SmolFactory / docs /TRACKIO_TRL_FIX.md
Tonic's picture
adds monkey patch for trackio monitoring in torch and readme creator improvements
39db0ca verified
|
raw
history blame
4.63 kB

Trackio TRL Compatibility Fix

Problem Description

The training was failing with the error:

ERROR:trainer:Training failed: module 'trackio' has no attribute 'init'

This error occurred because the TRL library (specifically SFTTrainer) expects a trackio module with specific functions:

  • init() - Initialize experiment
  • log() - Log metrics
  • finish() - Finish experiment

However, our custom monitoring implementation didn't provide this interface.

Solution Implementation

1. Created Trackio Module Interface (src/trackio.py)

Created a trackio module that provides the exact interface expected by TRL:

def init(project_name: str, experiment_name: Optional[str] = None, **kwargs) -> str:
    """Initialize trackio experiment (TRL interface)"""
    
def log(metrics: Dict[str, Any], step: Optional[int] = None, **kwargs):
    """Log metrics to trackio (TRL interface)"""
    
def finish():
    """Finish trackio experiment (TRL interface)"""

2. Global Trackio Module (trackio.py)

Created a root-level trackio.py file that imports from our custom implementation:

from src.trackio import (
    init, log, finish, log_config, log_checkpoint, 
    log_evaluation_results, get_experiment_url, is_available, get_monitor
)

This makes the trackio module available globally for TRL to import.

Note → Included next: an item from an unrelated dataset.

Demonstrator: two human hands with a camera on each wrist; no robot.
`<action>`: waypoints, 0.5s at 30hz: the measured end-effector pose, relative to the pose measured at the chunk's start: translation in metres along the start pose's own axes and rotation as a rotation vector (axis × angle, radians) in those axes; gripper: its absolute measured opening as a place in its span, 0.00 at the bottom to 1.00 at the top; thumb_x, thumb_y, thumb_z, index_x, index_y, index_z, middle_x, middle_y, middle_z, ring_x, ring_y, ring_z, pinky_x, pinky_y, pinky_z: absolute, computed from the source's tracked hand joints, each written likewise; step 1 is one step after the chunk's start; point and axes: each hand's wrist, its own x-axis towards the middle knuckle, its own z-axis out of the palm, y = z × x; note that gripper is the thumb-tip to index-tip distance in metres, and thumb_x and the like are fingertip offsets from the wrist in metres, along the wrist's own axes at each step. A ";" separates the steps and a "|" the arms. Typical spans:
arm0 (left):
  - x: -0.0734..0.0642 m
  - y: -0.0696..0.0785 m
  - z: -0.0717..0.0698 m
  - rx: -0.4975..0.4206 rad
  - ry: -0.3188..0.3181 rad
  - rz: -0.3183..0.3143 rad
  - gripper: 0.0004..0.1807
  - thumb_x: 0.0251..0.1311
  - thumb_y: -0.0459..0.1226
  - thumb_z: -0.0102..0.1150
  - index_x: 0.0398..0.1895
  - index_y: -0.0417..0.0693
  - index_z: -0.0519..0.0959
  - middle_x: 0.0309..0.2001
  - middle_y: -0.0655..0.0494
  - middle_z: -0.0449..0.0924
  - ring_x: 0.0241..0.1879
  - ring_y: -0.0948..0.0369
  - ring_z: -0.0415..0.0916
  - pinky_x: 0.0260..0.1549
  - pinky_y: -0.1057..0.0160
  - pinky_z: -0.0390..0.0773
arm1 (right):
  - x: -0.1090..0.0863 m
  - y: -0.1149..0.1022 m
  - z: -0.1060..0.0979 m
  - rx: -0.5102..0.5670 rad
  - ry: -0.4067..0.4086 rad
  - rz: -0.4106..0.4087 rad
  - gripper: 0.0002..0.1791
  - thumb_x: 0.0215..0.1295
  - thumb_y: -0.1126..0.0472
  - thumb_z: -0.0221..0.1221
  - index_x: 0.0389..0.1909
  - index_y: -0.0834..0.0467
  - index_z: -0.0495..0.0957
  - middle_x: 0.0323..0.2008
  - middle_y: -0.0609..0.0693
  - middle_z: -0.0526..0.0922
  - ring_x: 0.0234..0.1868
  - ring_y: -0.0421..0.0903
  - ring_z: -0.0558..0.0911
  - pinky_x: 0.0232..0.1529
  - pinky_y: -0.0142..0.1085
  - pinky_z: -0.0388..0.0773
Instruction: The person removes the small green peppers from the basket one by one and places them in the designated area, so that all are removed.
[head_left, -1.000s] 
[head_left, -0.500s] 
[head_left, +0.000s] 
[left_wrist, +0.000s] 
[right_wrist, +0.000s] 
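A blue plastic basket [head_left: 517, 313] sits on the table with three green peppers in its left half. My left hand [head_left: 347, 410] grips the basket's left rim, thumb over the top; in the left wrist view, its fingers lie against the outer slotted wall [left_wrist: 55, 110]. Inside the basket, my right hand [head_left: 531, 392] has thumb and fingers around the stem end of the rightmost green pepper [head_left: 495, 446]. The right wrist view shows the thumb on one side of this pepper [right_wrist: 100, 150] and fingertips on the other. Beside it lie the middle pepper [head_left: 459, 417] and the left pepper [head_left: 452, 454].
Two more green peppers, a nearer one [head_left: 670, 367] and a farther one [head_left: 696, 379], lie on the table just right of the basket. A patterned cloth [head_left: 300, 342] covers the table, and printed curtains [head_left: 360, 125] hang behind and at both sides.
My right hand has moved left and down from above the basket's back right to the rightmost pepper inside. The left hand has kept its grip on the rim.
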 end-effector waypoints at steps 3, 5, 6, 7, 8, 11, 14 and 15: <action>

3. Updated Trainer Integration (src/trainer.py)

Modified the trainer to properly initialize trackio before creating SFTTrainer:

# Initialize trackio for TRL compatibility
try:
    import trackio
    experiment_id = trackio.init(
        project_name=self.config.experiment_name,
        experiment_name=self.config.experiment_name,
        trackio_url=getattr(self.config, 'trackio_url', None),
        trackio_token=getattr(self.config, 'trackio_token', None),
        hf_token=getattr(self.config, 'hf_token', None),
        dataset_repo=getattr(self.config, 'dataset_repo', None)
    )
    logger.info(f"Trackio initialized with experiment ID: {experiment_id}")
except Exception as e:
    logger.warning(f"Failed to initialize trackio: {e}")
    logger.info("Continuing without trackio integration")

4. Proper Cleanup

Added trackio.finish() calls in both success and error scenarios:

# Finish trackio experiment
try:
    import trackio
    trackio.finish()
    logger.info("Trackio experiment finished")
except Exception as e:
    logger.warning(f"Failed to finish trackio experiment: {e}")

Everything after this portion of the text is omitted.